Historical life and contemporary existence form a continuum. The continuum renews ancient wisdom and reconstructs ancient cultures in its own way to usher in the future world. This is the point of departure for us to re-explore the global significance and contemporary value of Confucianism.

Contemporary relevance

In modern times, empiricism and rationalism were strong foundations of thought for Britain and France as they revived Aristotelianism and Platonism. In Germany that rose thereafter, classical philosophy became the source of thought as well as a spiritual power.

On the world stage, the US shines for its strength in education, science and technology, economic development, and military, but the covert impetus for thinking has been pragmatism founded by Charles Sanders Peirce and developed by William James and John Dewey. This genuinely indigenous philosophy has shaped the US spirit and culture.

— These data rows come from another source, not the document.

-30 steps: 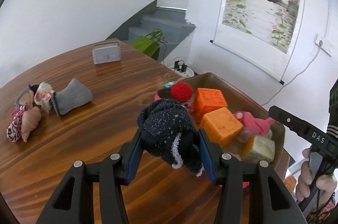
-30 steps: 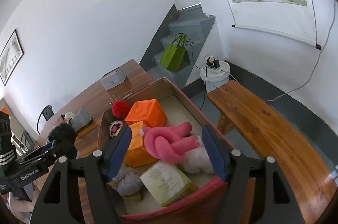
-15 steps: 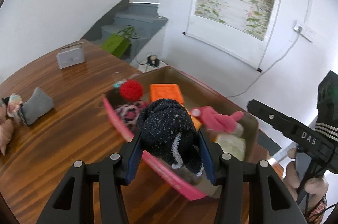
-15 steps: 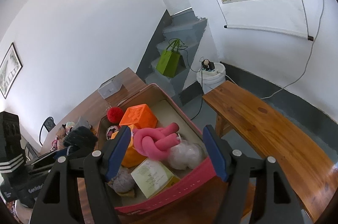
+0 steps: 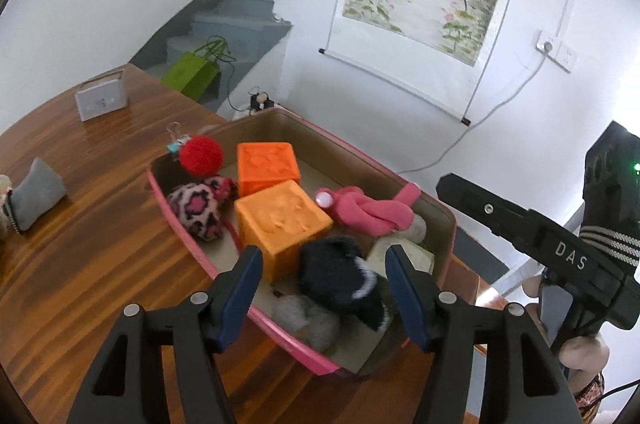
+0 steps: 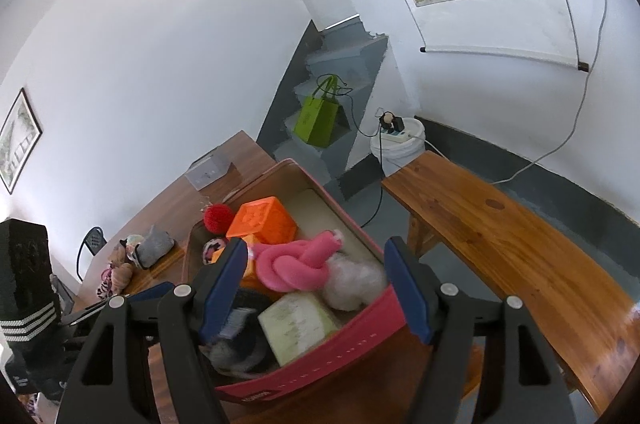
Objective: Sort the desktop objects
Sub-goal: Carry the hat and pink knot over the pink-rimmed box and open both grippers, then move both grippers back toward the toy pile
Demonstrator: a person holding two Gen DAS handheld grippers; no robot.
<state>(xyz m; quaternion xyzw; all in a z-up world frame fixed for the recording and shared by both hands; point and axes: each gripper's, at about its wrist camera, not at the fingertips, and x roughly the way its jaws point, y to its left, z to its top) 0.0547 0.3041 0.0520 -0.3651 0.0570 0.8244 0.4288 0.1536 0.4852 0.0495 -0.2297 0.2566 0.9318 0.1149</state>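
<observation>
A pink-rimmed box [image 5: 188, 224] on the wooden table [image 5: 80, 264] holds two orange cubes [image 5: 280, 220], a red pompom [image 5: 200, 156], a pink knotted toy [image 5: 368, 212] and a leopard-print sock ball [image 5: 196, 208]. My left gripper [image 5: 324, 292] is open above the box's near end. A dark navy sock ball [image 5: 340, 280] lies blurred in the box between its fingers, free of them. My right gripper [image 6: 316, 288] is open and empty over the box [image 6: 360, 328] from the other side. A grey sock [image 5: 32, 192] and other sock bundles [image 6: 120, 264] lie on the table.
A small white box [image 5: 100, 100] stands at the table's far side. A wooden bench [image 6: 520, 256] runs beside the table. A green bag [image 6: 320, 120] sits on grey stairs, next to a white bucket [image 6: 400, 144]. The right gripper's body [image 5: 560, 252] is at the left wrist view's right.
My left gripper carried the dark sock ball from over the table to above the box, then opened; the ball dropped into the box. My right gripper stayed open, tilting slightly.
</observation>
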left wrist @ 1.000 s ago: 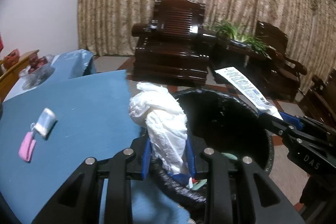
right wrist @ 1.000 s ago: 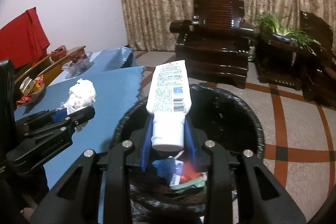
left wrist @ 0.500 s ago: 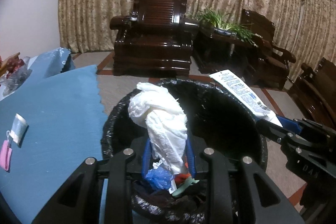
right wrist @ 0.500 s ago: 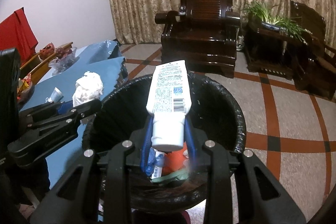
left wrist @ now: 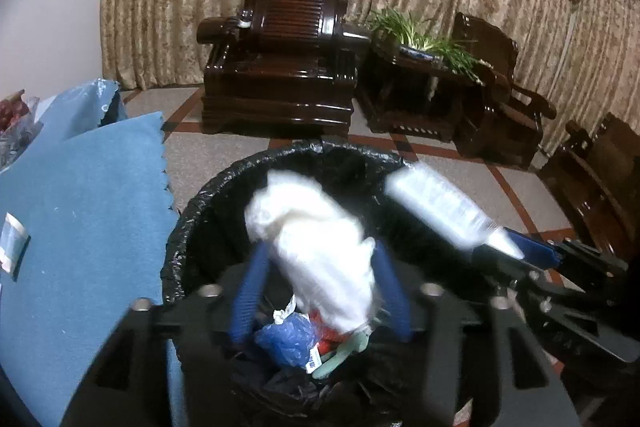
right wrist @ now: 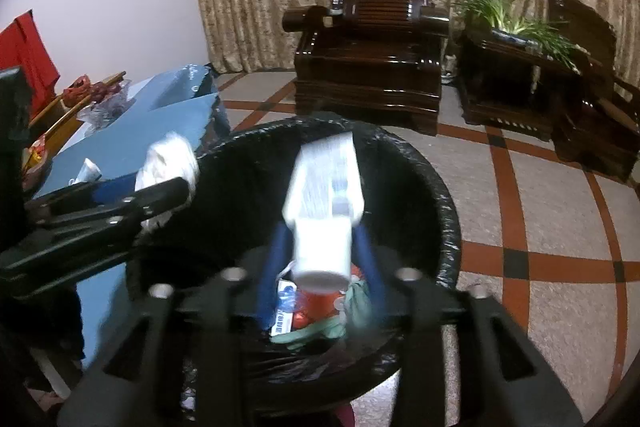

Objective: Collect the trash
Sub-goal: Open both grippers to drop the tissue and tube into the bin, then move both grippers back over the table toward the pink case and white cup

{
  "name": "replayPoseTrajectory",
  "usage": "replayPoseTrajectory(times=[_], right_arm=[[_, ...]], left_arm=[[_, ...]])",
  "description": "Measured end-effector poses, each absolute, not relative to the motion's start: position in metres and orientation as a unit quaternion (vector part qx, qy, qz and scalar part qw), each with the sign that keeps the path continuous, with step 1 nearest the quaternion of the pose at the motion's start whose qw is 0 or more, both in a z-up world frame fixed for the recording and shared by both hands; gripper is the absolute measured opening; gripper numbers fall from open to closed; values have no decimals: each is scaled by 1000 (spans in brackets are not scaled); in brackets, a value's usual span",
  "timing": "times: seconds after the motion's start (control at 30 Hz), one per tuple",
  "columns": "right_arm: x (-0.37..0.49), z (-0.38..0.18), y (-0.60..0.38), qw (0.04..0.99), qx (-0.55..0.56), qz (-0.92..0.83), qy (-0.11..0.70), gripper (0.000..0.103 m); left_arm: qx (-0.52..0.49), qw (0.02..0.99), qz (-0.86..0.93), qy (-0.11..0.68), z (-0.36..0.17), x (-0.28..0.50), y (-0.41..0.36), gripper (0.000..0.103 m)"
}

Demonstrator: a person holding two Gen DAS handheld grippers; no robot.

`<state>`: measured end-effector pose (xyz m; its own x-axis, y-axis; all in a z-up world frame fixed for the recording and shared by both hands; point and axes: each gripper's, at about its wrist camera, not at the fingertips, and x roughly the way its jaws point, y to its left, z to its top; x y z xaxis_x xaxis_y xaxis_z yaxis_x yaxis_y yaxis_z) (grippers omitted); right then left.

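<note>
Both grippers hang over a bin lined with a black bag (left wrist: 224, 183) (right wrist: 440, 187). My left gripper (left wrist: 320, 251) is opening; a crumpled white tissue (left wrist: 316, 247), blurred, sits loose between its blue fingers (left wrist: 248, 291), and the pads stand clear of it. My right gripper (right wrist: 322, 231) is opening too; a white tube (right wrist: 324, 195) with a printed label, also blurred, tilts cap-down between its spread fingers (right wrist: 276, 267) without being pinched. In the left wrist view the right gripper (left wrist: 516, 251) and tube (left wrist: 436, 203) show at the right. The left gripper (right wrist: 168, 195) and tissue (right wrist: 168, 159) appear in the right wrist view.
Blue, red and green scraps (left wrist: 292, 339) lie at the bin's bottom. Left of the bin is a table under a blue cloth (left wrist: 80, 207) with a small wrapper (left wrist: 14, 241) on it. Dark wooden armchairs (left wrist: 288, 59) and a plant stand (left wrist: 424, 75) line the curtain across the tiled floor.
Both grippers have moved forward and down over the bin, then their jaws spread. The tissue and the tube, held tight before, now sit loose and blurred between the fingers.
</note>
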<state>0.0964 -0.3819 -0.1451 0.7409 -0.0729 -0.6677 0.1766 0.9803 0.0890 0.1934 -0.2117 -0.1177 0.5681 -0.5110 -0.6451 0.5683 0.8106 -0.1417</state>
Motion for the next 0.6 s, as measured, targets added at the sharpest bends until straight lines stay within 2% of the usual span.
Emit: replayPoseTrajectory(times=[0.03,0.07,0.13,0.17,0.23,0.33,0.43,0.6], right_arm=[[95,-145,-384,931,74,-75,349,64],[94,-144,-385,932,75,-81,345,69],[92,-144,-387,932,76,-85,343,86],[90,-142,-388,933,77,-91,340,91],[87,-141,-389,933,82,-92,337,93],[82,-138,-388,934,91,-87,335,96],[80,-133,-382,935,93,-80,332,97],[84,-124,-360,939,84,-56,330,98]], left_arm=[[38,886,-305,348,-117,194,-210,68],[37,886,-305,346,-116,194,-208,69],[35,889,-302,343,-114,194,-203,74],[34,890,-300,342,-112,194,-201,76],[32,896,-290,335,-108,193,-192,85],[33,907,-268,324,-102,188,-177,92],[35,916,-248,315,-96,182,-158,97],[27,926,-218,308,-88,170,-125,97]])
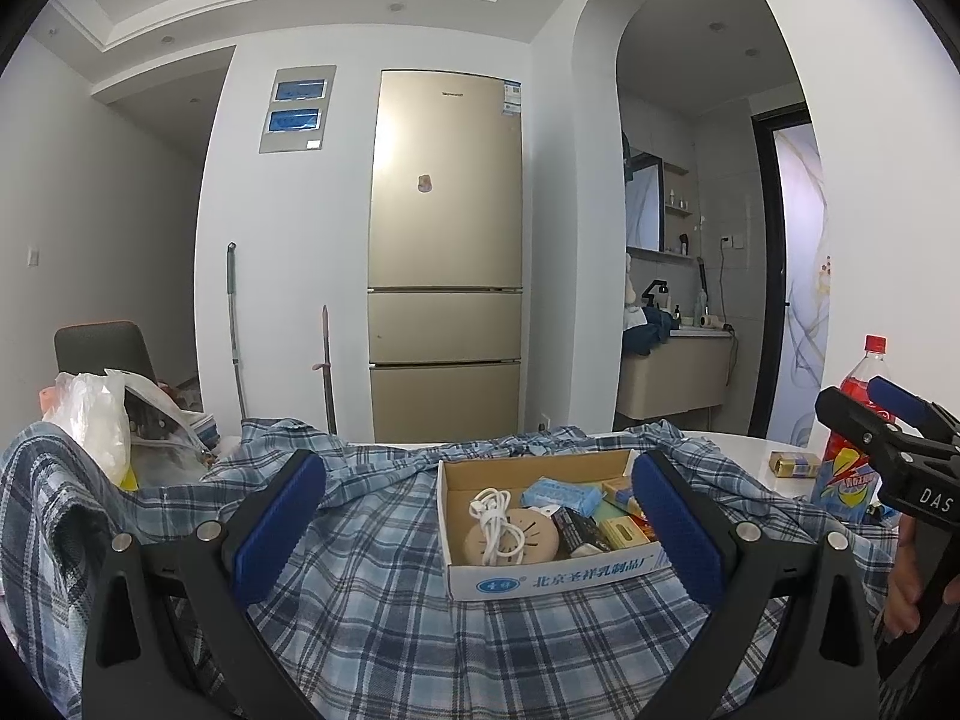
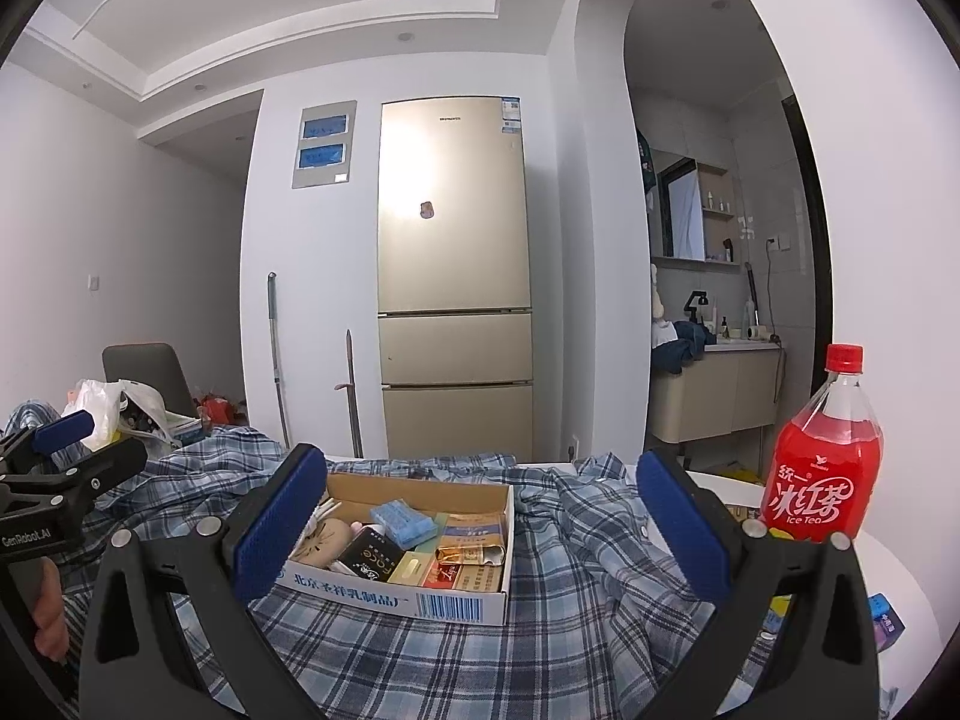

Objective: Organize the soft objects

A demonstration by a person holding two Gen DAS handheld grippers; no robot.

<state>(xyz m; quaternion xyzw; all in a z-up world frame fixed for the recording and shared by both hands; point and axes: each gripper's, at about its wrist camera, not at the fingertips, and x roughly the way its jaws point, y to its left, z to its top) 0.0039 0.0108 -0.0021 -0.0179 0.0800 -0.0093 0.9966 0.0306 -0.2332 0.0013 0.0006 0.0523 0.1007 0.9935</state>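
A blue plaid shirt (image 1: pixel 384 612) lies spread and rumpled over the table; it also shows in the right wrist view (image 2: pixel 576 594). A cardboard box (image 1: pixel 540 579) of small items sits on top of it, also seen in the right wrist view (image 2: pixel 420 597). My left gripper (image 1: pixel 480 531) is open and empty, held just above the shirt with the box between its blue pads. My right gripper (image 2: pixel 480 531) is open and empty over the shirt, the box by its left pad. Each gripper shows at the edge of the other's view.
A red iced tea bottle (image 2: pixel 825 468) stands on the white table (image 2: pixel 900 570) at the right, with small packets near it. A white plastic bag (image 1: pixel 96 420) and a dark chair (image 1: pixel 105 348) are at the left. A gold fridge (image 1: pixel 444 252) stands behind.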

In the long history of ancient Chinese philosophy, diverse thoughts of the Pre-Qin period (prior to 221 BCE) carry the most cosmopolitan genes. Therefore, it is vital to go back to the Pre-Qin era to examine the Hundred Schools of Thought and their doctrines in depth, thus advancing the development of philosophy and social sciences with Chinese characteristics and promoting fine traditional Chinese culture.

Confucianism as a system

Among the myriad thoughts of the Pre-Qin era, Confucianism is a philosophy that one cannot afford to avoid. Chinese philosopher Wei Cheng-tung (Wei Zhengtong) said that Confucius was the most representative figure among personages of his previous and later generations, because he went very deep into problems of that time. He might not always handle every issue better or more effectively than others, but no one paid attention to holistic issues like him, Wei said. None of the thinkers of his later generations were not subject to his influence, whether they agreed or disagreed with his views. The focus of praise and criticism was all on him, which is enough to prove that he had been in the central position in the history of thought and was the representative of cultural thoughts.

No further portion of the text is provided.